EVENTS is a tuple of (name, severity, summary) in geno_lewm/observability.py. Event names are dotted-lowercase and stable across MINORs; renaming is a MAJOR change.

A linter rule walks every call to logger.<level>(event=...) and asserts the name is registered.

3.3 Metrics

Counter / gauge / histogram with stable names registered in METRICS. Prometheus naming conventions (lowercase, underscored, unit suffixes). Local sink: textfile collector at ${GENO_LEWM_LOG_DIR}/metrics.prom, flushed every metrics_interval_s (default 30 s).

3.4 Tracing

Optional OpenTelemetry-compatible spans. Disabled unless OTEL_EXPORTER_OTLP_ENDPOINT is set. Trace IDs propagate into log records via trace_id / span_id.

3.5 Redaction filter

Single filter at the logger boundary.
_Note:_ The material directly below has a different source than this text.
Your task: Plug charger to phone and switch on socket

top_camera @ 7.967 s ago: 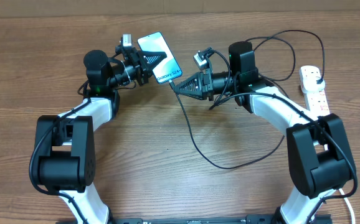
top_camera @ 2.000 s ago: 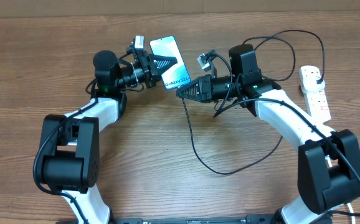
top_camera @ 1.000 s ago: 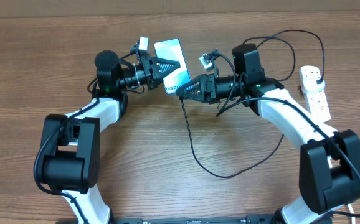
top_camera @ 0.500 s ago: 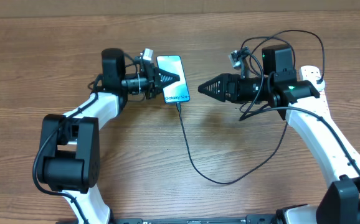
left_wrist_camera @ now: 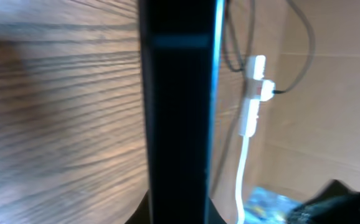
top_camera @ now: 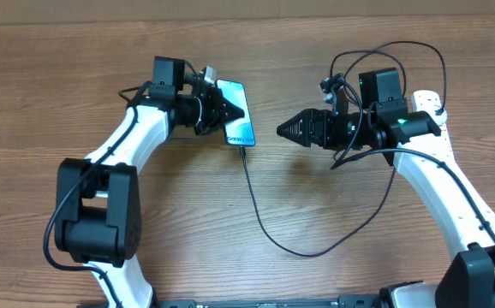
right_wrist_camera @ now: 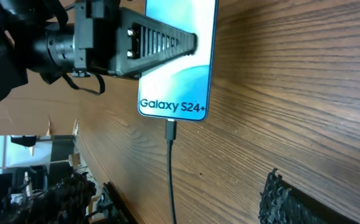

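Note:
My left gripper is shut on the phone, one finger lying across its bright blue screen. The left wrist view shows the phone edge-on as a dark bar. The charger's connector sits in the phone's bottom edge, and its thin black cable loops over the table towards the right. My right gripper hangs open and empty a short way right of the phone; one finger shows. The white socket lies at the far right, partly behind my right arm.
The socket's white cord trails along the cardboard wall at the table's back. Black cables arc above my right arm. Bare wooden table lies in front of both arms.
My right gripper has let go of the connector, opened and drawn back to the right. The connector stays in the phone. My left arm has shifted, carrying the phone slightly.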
Rules in priority order:

  1. Per-event allowlist on data keys. Unallowlisted keys are dropped and counted via geno_lewm.observability.redacted_keys.
  2. Type allowlist for values: scalars, lists of scalars, shallow dicts of scalars. Bytes / tensors / arrays dropped.
  3. Pattern filter on string fields: any value matching ^[ACGTNacgtn]{20,}$ is dropped regardless of key.
  4. Explicit deny-list: vcf_content, genotype, sample_id, user_email, email, phone, address, dob, birthdate, etc.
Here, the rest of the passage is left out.